**Your task**.
Look for the string "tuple" in the listing below, then copy every line that has it.

**Provided records**.
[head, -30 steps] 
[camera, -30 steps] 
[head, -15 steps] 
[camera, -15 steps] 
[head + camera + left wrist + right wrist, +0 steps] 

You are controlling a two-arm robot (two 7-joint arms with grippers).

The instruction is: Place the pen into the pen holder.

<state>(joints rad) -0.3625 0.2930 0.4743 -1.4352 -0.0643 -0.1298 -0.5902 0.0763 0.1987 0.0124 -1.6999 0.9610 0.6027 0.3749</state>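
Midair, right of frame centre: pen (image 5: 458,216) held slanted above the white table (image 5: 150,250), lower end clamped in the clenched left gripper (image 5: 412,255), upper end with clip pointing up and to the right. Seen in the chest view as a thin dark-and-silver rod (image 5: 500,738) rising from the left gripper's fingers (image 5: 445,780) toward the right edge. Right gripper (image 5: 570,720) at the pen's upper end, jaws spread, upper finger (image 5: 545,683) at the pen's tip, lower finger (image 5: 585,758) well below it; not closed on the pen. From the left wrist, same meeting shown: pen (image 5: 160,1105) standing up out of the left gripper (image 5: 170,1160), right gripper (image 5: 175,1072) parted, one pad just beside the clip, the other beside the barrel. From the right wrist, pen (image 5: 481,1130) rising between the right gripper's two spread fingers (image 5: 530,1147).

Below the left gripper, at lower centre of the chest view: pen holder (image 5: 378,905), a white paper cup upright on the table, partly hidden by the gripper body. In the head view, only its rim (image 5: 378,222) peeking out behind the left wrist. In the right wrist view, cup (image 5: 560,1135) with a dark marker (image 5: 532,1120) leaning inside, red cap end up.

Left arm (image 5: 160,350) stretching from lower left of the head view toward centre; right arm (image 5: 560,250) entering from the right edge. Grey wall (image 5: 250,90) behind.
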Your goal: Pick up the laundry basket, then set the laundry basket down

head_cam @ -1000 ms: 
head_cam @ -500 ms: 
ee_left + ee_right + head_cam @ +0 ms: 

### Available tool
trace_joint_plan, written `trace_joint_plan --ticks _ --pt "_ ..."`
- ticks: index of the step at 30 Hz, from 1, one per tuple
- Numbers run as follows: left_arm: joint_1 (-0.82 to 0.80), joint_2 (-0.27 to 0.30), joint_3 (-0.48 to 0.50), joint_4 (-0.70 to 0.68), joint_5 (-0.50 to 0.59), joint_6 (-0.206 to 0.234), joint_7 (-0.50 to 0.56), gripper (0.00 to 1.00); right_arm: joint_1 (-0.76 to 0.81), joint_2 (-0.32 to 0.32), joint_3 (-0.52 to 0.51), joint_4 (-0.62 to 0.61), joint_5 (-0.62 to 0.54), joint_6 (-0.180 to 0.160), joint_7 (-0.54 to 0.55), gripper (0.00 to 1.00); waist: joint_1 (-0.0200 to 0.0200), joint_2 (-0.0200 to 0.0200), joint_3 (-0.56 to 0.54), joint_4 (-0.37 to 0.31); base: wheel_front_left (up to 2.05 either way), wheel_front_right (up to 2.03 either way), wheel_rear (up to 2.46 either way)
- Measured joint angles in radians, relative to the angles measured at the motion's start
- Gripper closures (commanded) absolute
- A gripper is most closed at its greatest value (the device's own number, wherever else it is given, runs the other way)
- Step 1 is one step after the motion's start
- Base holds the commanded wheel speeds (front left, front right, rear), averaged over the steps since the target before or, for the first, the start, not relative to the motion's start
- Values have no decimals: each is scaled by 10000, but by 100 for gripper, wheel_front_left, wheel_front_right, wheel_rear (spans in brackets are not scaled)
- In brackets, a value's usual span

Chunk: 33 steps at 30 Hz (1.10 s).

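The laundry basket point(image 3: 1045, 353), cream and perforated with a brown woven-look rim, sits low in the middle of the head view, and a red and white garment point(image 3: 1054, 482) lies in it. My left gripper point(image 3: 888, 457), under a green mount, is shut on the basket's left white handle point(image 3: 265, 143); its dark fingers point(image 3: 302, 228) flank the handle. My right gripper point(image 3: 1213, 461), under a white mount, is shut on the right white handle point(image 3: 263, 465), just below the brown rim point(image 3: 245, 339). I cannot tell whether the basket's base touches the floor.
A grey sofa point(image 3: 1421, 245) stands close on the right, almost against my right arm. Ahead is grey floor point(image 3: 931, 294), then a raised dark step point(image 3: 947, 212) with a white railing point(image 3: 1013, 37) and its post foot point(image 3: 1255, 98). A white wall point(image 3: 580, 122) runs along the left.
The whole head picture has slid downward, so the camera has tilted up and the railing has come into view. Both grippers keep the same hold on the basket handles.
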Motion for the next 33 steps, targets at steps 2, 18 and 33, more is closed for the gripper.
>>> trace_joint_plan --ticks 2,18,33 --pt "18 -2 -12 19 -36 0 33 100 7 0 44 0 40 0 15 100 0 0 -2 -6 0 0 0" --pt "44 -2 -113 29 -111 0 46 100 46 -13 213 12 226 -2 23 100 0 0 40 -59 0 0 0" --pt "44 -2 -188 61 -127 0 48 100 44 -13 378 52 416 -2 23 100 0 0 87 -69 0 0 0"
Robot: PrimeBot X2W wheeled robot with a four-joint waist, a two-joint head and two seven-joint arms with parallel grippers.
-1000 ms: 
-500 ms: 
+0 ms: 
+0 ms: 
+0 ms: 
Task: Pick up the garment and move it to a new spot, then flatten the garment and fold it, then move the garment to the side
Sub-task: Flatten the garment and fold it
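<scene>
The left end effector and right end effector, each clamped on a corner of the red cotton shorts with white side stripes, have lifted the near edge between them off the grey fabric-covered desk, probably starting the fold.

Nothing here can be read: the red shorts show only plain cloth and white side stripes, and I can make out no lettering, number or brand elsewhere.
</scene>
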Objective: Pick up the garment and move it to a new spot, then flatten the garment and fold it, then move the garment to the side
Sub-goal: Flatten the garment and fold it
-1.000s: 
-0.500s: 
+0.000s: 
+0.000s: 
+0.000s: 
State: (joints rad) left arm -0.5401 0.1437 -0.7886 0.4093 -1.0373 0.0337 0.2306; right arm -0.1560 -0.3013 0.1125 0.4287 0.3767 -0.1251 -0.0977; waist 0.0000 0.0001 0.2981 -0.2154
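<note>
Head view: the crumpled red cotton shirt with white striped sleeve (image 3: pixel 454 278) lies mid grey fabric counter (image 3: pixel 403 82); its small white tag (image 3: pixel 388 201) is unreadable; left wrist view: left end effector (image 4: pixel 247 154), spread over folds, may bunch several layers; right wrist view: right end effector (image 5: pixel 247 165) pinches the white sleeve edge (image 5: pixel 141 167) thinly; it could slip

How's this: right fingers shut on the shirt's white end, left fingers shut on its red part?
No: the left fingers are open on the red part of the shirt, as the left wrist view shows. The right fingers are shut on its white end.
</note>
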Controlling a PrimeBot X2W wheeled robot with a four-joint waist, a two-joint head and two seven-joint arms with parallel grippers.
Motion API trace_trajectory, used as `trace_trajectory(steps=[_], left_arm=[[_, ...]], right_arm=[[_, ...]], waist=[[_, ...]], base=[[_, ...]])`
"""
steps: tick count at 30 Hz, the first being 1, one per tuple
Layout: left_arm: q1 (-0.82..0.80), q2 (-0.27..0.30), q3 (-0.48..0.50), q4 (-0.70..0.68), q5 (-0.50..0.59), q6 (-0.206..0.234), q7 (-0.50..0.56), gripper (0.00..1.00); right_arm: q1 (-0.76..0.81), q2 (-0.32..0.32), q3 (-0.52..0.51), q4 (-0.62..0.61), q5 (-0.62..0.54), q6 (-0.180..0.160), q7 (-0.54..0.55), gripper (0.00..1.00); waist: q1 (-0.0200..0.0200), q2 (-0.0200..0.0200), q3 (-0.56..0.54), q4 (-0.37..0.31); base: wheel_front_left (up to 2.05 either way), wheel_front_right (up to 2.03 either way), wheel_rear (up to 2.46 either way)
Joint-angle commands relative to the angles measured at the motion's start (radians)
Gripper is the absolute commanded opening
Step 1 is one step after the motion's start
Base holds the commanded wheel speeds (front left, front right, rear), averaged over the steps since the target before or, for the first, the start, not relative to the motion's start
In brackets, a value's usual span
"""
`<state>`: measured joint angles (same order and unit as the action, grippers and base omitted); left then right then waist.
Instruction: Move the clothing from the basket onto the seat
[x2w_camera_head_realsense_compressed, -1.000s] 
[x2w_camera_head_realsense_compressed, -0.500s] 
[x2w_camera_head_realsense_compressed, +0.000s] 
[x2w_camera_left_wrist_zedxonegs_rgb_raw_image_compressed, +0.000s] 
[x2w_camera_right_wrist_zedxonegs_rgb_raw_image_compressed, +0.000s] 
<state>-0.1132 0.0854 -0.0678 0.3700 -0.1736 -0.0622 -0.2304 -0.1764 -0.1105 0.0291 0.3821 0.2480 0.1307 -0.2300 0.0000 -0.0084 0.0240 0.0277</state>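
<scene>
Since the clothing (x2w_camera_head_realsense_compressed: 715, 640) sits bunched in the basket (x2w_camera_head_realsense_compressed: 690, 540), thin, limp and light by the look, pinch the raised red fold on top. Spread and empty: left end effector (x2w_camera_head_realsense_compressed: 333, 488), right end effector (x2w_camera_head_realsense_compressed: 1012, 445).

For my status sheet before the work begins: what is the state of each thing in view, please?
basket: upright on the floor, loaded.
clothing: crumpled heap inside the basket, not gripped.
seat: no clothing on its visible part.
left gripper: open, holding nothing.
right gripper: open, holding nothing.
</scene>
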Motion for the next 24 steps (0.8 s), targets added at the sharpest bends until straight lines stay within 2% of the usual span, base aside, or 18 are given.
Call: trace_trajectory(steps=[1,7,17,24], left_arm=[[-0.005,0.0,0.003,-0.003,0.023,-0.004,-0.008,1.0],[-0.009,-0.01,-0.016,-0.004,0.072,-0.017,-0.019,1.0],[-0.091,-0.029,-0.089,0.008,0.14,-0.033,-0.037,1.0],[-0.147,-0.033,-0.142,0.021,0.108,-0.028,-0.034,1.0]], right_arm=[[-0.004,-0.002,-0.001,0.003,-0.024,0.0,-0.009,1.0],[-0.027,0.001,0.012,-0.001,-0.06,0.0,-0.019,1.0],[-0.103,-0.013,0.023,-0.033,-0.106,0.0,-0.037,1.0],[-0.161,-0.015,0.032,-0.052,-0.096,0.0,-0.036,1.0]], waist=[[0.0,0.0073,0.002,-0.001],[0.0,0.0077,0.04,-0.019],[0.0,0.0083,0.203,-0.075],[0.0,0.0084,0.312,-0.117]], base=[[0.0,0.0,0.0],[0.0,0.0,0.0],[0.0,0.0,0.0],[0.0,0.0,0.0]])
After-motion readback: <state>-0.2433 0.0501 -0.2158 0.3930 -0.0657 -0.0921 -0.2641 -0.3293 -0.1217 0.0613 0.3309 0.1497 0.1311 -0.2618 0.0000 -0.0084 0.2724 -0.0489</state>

**Exercise answer**.
- ticks: index of the step at 30 Hz, from 1, one per tuple
steps: tick count at 30 Hz, the first being 1, one per tuple

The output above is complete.